Reviewer Guidance (What to Include)
- Summary: One-paragraph synthesis of aims, methods, and main findings.
- Major comments: Study design, statistics, ethics, data transparency, and figure integrity.
- Minor comments: Clarity, references, terminology, formatting.
- Recommendation: Accept / Minor / Major / Reject with justification.
- Confidential notes to editor: Brief, factual concerns (e.g., suspected overlap) distinct from comments to authors.
Reviews should be evidence-based, respectful, and actionable; they should cite specific lines/figures and, where possible, point to comparable literature.
Author Revisions (Best Practices)
- Provide a point-by-point response mapping each reviewer comment to specific changes (page/line/figure references).
- Upload a tracked-changes manuscript and a clean version.
- Flag new data or analyses clearly and justify additions that affect conclusions.
- Disclose new ethical approvals if added experiments were performed.
FAQs
How many reviewers evaluate a typical submission?
Generally two external reviewers are invited; editors may seek an additional opinion when needed.
Do you use single- or double-anonymized review?
Authors should prepare manuscripts to facilitate anonymized review; editors may adapt anonymization based on article type and feasibility, but decisions never depend on author identity.
What if I disagree with the decision?
Use the Grievances Policy to appeal with a detailed rationale and evidence (e.g., data, permissions, similarity report annotations).
Will inability to pay APCs affect acceptance?
No.

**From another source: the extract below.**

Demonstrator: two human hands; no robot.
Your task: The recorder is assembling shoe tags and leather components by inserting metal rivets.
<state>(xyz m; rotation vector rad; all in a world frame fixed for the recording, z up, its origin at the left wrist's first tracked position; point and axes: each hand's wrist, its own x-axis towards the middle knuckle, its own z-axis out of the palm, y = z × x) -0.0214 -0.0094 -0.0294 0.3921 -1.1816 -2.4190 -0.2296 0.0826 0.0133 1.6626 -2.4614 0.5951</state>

Acceptance is independent of APCs; waiver routes exist where appropriate.
Where can I see policy links on articles?
Article pages surface policy links (Peer Review, Grievances, Crossmark, etc.) alongside DOIs and issue navigation.
Contact
Editorial Office – Journal of Hematology and Clinical Research (JHCR)
Heighten Science Publications Inc.
Website: https://www.hematologyresjournal.com/
Email: [email protected]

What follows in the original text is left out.